Task: Please say how many lines in the records below contain the word "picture". Give only the number.

[Dataset records]
····················

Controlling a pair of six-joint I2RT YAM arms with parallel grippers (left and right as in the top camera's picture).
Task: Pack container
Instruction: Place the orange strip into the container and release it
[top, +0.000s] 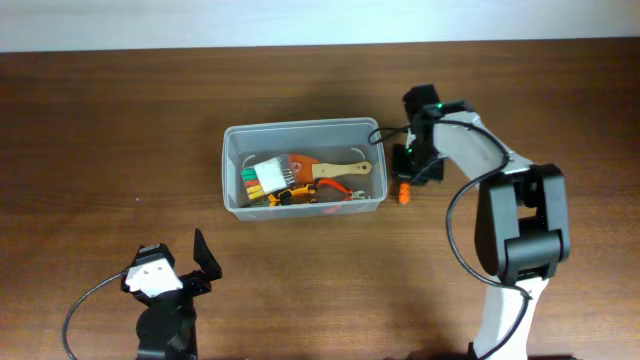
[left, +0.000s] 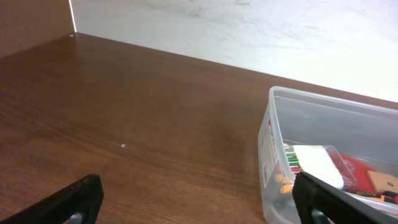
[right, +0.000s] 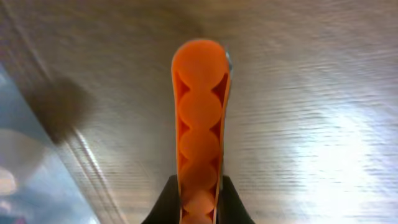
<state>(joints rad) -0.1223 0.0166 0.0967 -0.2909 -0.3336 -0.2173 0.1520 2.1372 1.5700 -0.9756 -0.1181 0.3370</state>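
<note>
The clear plastic container (top: 232, 170) stands mid-table. It holds a paintbrush with a wooden handle (top: 330, 169), a small case of coloured bits (top: 264, 177) and orange tools. In the left wrist view its left corner (left: 273, 130) shows at the right. My right gripper (top: 412, 172) is just right of the container, shut on an orange tool handle (right: 200, 124) whose tip (top: 404, 195) pokes out below it. My left gripper (top: 190, 262) is open and empty near the front left, its fingers apart (left: 199, 202) over bare wood.
The brown wooden table (top: 120, 130) runs to a white wall at the back (left: 249, 31). The right arm's base (top: 520, 250) stands at the front right, with a cable looping beside it.
</note>
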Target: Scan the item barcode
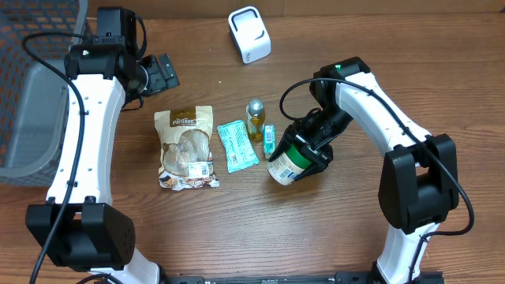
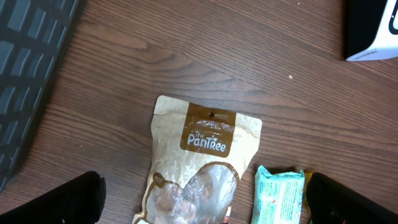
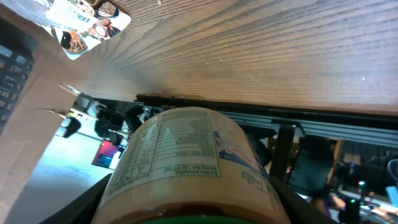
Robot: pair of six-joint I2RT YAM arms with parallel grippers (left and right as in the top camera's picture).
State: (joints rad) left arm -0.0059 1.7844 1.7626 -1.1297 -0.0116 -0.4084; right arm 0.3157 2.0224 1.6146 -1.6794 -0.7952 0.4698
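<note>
Over the table, the overhead view shows the right gripper clamped around a green-lidded jar that tilts on its side, well apart from the white scanner. The left gripper hangs spread wide and empty beyond the snack pouch. In the left wrist view, that pouch lies untouched between the parted fingers. In the right wrist view, the jar's printed label faces the camera. The jar looks rigid, smooth and fairly weighty, so it may twist. A hold across the body near the lid seems best, leaving the label bare.
</note>
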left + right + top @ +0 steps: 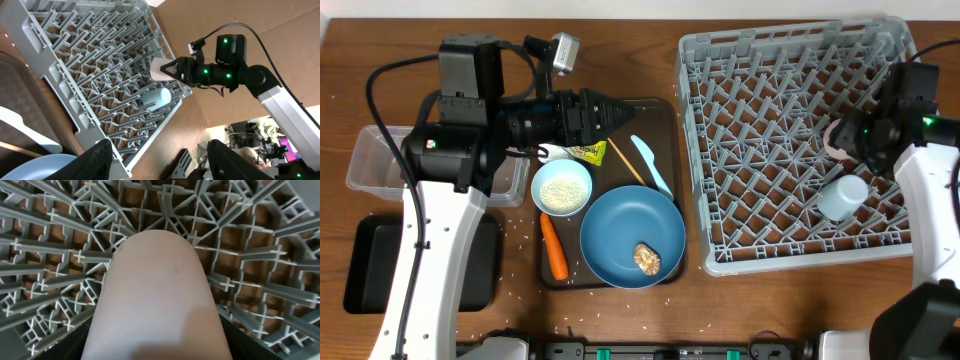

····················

Finished task: 2